Since I got no luck whatsoever, thought maybe, just maybe I stand a chance here amongst you guys.. 
(no one seems to have either!! anywhere!! I swear.)


I wish to convert either one of these top-handle saws to rear-handle: 

* STIHL 200T 
* ECHO CS360T 
* ECHO CS341 

Anyone has the assembly?? 

Anyone has a broken/disabled/seized saw that has a matching handle design?? 
I know there are a few model numbers to match the 341, and I know there are maybe two models that the handle assembly would match the 360T.. 

Anybody? 


Sorry if this interferes this section of AS...... 


Respect 


"PainAndMurphy" Jo.


----------



## mcdarvy (Mar 26, 2013)

try the chainsaw swap meet thread, a sticky


----------



## PainAndMurphy (Mar 26, 2013)

*oh..*



mcdarvy said:


> try the chainsaw swap meet thread, a sticky





thanks


I'm way far for meets, and maybe I'm far enough (geographically, and maybe culturally..?) to not guess I could find it there.. 

But I'll give it a shot  

[ though I'm still up for what I posted at the beginning  ]


Thanks man!


----------



## Dan_IN_MN (Apr 6, 2013)

mcdarvy said:


> *try the chainsaw swap meet thread, a sticky*





PainAndMurphy said:


> thanks
> 
> 
> I'm way far for meets, and maybe I'm far enough (geographically, and maybe culturally..?) to not guess I could find it there..
> ...



Try posting in this thread. :msp_cool:
http://www.arboristsite.com/chainsaw-stickies/80509.htm


----------



## PainAndMurphy (Apr 6, 2013)

*believe it or not..*



manyhobies said:


> Try posting in this thread. :msp_cool:
> http://www.arboristsite.com/chainsaw-stickies/80509.htm





..I have tried. No good.

At least I've tried.


thanks guys


----------



## lumberjackchef (Apr 7, 2013)

PainAndMurphy said:


> ..I have tried. No good.
> 
> At least I've tried.
> 
> ...



i may have an old 346 echo rear handle around in a box somewhere. I will try to look for it tomorrow. I will let you know what I find.


----------



## PainAndMurphy (Apr 8, 2013)

*Thanks sir! that's awesome*



lumberjackchef said:


> i may have an old 346 echo rear handle around in a box somewhere. I will try to look for it tomorrow. I will let you know what I find.

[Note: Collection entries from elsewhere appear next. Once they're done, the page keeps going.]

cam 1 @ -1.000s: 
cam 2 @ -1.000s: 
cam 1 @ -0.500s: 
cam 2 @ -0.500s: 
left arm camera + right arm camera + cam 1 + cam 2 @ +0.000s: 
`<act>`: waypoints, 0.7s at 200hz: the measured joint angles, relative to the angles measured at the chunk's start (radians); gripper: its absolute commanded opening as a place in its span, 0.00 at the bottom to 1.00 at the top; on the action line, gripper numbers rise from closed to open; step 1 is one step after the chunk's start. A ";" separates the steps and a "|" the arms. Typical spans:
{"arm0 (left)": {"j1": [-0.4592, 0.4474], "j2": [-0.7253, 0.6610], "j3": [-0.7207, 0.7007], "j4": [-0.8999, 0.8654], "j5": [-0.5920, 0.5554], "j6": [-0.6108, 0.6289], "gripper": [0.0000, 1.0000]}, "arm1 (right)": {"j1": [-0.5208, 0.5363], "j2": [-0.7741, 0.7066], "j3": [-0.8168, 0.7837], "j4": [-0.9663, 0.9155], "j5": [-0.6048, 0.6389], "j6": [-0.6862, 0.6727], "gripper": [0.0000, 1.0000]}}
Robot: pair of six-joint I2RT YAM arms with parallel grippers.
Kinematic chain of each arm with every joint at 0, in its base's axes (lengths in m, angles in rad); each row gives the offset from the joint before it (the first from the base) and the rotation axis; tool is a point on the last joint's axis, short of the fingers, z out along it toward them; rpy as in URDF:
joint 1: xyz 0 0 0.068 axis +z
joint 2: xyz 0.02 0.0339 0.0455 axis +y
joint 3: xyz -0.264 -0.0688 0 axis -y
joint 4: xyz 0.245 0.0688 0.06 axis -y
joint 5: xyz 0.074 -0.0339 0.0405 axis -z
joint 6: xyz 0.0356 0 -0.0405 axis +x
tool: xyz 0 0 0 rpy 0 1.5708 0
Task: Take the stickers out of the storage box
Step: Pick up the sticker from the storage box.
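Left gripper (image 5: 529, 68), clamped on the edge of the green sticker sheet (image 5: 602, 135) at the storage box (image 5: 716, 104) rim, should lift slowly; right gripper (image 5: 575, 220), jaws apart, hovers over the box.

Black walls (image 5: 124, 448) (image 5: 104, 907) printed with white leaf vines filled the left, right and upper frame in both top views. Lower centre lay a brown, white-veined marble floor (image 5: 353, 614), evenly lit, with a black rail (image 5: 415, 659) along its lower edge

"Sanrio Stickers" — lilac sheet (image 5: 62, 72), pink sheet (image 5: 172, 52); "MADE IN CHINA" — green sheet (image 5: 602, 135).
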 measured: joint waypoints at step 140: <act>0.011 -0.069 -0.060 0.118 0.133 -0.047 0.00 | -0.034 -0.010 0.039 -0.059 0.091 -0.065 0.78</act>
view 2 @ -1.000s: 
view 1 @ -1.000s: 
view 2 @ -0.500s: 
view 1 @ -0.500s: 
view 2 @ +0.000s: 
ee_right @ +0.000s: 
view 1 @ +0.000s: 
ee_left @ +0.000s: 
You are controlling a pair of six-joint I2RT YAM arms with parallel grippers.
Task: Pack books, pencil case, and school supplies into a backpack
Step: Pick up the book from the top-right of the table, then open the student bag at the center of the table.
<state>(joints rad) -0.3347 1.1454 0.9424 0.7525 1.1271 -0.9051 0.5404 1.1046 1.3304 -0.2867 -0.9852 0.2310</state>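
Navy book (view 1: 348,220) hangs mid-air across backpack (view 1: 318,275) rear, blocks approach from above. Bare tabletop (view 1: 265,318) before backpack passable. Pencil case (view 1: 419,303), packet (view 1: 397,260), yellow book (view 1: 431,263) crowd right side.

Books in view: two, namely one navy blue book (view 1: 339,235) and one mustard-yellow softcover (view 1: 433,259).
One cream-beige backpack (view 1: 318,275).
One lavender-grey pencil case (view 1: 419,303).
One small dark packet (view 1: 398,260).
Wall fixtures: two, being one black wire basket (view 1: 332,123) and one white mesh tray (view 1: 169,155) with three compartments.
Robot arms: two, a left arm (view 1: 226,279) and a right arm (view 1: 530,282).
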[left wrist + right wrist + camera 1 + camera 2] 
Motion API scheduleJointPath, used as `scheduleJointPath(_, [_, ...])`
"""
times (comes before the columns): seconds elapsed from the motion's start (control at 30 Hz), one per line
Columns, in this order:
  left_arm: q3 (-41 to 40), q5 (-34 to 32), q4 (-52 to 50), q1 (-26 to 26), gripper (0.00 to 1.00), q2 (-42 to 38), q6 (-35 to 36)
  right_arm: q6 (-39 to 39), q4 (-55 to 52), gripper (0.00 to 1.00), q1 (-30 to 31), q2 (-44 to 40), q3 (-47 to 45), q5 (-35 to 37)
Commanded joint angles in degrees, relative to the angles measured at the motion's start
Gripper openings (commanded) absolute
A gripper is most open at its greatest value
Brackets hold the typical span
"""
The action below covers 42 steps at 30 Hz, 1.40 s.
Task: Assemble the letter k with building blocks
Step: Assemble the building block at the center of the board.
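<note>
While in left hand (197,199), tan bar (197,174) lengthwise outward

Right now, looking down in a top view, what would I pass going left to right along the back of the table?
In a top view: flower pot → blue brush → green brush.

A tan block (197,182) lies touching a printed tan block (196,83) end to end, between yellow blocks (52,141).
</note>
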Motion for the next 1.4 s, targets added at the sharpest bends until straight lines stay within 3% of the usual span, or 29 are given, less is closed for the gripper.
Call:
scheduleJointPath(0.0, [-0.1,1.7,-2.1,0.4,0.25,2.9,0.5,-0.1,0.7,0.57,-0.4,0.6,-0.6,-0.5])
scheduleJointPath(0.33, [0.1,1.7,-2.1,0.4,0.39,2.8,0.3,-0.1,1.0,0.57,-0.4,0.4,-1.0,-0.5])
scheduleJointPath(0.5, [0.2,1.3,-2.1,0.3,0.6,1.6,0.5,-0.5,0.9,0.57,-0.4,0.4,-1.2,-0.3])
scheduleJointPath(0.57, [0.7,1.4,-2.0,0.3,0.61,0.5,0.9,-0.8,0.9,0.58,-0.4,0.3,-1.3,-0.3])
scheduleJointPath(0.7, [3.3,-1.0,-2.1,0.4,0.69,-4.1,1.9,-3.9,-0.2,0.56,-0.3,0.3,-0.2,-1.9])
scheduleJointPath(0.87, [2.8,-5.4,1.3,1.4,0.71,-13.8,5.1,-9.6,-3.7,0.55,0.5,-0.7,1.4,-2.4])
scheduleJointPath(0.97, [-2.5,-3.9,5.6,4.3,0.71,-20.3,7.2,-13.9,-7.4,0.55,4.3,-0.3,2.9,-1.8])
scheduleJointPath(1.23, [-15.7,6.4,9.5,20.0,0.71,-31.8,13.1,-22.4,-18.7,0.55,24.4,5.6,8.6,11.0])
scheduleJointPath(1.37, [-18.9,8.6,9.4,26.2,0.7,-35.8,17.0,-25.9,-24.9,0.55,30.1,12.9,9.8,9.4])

Just the good will alone makes my day!!  


A.S. reminds me of the Classic Aircooled VW GTG!! 

It gathers all kinds of people, but you know there are always those who will motivate ya!!


lumberjackchef, and all you guys - respect 


Jo.


----------



## PainAndMurphy (Mar 25, 2014)

*WOW!! It's been a while!!* But just to let U know - I did it!! All parts were gathered - and a thread with photos will be created as soon as I remember HOW to post a new thread..... lol

Jo.


----------